The copy has to match the data exactly and leave out every picture.

──────────────────────────────

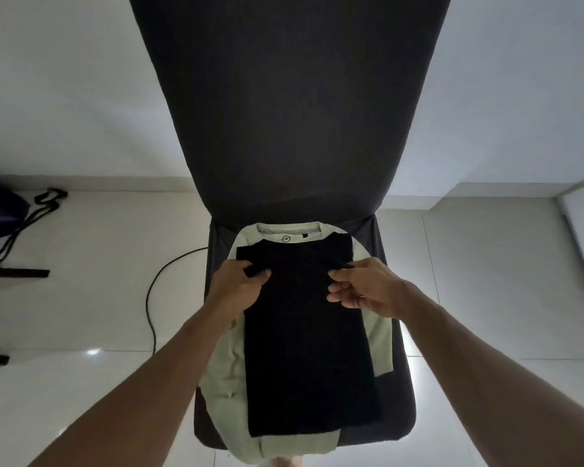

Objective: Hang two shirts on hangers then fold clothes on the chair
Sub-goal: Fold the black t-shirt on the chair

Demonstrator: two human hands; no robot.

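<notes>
Nearest the camera, two bare forearms reach forward from the bottom corners toward the seat of a dark grey fabric-covered chair (pixel 393 392). On that seat lies a pale green cotton shirt (pixel 226 375), spread flat with its collar and neck label toward the backrest; its near hem hangs just over the front seat edge. On top of the pale shirt lies a black garment folded into a long rectangle (pixel 304 348), long axis running from the seat front toward the backrest, covering most of the shirt's middle and stopping just short of the collar.

Left hand (pixel 238 286): at the left edge of the black garment, about a third down from its far end. Grip closed on the fabric, thumb on top, fingers curled under a small bunched fold.

Right hand (pixel 363 288): at the right edge, level with the left. Thumb and forefinger pinch a bit of the black fabric at the edge; the other fingers are curled loosely below, resting on the cloth.

Beyond the hands, the tall chair backrest rises and fills the upper centre of the view.

Left of the chair on the white tiled floor (pixel 98 298): a black cable (pixel 155 288) curving away, and farther off a dark bag with black straps (pixel 4 217) against the white wall.
</notes>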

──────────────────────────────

TASK ANSWER —
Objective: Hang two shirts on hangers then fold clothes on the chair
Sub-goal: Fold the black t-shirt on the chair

Demonstrator: two human hands; no robot.

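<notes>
Nearest the camera, two bare forearms reach forward from the bottom corners toward the seat of a dark grey fabric-covered chair (pixel 393 392). On that seat lies a pale green cotton shirt (pixel 226 375), spread flat with its collar and neck label toward the backrest; its near hem hangs just over the front seat edge. On top of the pale shirt lies a black garment folded into a long rectangle (pixel 304 348), long axis running from the seat front toward the backrest, covering most of the shirt's middle and stopping just short of the collar.

Left hand (pixel 238 286): at the left edge of the black garment, about a third down from its far end. Grip closed on the fabric, thumb on top, fingers curled under a small bunched fold.

Right hand (pixel 363 288): at the right edge, level with the left. Thumb and forefinger pinch a bit of the black fabric at the edge; the other fingers are curled loosely below, resting on the cloth.

Beyond the hands, the tall chair backrest rises and fills the upper centre of the view.

Left of the chair on the white tiled floor (pixel 98 298): a black cable (pixel 155 288) curving away, and farther off a dark bag with black straps (pixel 4 217) against the white wall.
</notes>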

Nothing else remains in this exercise.